_DIRECTIONS FOR THIS TASK_
Go through the data below and count every line that has the word "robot". Return only the count.
+++++
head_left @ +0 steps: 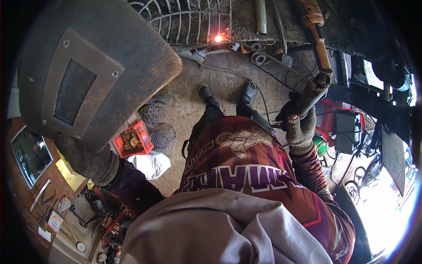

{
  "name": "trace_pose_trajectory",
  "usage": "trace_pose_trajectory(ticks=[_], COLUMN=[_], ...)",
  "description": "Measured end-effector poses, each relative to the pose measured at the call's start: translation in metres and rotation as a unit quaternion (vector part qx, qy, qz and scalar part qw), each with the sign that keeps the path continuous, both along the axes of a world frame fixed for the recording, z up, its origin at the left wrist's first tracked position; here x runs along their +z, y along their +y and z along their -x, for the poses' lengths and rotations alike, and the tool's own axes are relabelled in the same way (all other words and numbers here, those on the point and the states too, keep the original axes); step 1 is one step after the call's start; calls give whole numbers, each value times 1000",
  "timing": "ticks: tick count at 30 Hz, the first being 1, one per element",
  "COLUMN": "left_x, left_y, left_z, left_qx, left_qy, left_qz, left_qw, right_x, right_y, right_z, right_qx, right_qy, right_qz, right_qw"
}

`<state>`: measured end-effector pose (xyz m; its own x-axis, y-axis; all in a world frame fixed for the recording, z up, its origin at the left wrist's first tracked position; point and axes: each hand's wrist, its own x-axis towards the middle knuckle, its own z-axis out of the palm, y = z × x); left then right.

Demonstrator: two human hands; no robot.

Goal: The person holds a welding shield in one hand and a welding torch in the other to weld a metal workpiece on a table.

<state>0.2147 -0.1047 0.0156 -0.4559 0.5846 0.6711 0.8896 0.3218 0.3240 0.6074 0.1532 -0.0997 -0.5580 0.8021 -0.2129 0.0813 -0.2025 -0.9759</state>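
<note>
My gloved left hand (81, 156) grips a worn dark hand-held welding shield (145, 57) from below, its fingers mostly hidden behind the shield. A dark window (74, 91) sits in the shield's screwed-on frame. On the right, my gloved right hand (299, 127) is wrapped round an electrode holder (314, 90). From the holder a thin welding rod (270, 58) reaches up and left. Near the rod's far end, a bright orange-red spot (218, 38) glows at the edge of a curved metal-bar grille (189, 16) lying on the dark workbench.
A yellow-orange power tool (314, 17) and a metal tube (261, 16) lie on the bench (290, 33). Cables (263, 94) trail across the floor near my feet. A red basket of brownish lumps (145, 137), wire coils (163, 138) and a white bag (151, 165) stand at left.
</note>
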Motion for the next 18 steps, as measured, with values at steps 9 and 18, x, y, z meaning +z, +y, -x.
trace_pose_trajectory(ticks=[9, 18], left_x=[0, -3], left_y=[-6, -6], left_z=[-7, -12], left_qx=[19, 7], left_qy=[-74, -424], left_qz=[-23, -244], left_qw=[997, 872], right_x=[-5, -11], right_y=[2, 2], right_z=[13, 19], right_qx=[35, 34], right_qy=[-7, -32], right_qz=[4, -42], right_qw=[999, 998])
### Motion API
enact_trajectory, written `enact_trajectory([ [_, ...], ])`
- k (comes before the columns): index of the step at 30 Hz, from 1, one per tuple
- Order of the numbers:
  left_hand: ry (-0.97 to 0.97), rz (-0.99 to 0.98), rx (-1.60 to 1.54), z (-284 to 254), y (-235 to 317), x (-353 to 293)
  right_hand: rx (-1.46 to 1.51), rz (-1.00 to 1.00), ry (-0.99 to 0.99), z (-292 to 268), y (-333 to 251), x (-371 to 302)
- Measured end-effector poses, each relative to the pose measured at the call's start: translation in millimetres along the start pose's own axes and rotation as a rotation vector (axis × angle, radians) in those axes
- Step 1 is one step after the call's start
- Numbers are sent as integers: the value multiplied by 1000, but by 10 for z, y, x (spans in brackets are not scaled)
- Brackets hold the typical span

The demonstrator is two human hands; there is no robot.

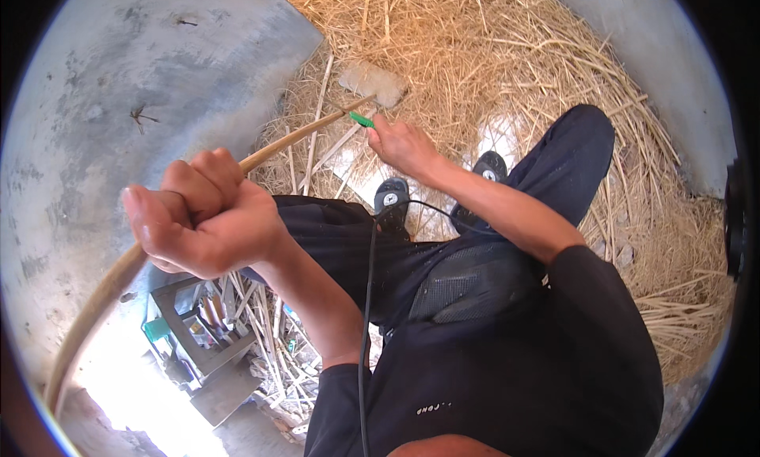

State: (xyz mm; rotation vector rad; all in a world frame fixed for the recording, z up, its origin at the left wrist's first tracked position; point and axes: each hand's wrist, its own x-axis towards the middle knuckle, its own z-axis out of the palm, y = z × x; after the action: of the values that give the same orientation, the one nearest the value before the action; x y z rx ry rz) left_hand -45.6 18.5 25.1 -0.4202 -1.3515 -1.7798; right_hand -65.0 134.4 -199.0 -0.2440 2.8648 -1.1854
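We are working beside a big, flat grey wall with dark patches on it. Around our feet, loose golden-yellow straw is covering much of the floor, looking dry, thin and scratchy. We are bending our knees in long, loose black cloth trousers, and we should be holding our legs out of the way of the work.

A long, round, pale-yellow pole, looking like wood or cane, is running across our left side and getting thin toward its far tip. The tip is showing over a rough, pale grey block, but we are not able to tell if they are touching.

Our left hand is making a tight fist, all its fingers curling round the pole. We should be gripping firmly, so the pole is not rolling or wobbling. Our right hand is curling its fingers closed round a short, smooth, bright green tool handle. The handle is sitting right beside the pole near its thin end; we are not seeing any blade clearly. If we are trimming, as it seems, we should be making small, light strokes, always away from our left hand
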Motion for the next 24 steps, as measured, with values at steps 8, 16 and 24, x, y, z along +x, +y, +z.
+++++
_THE COMPLETED TASK_
2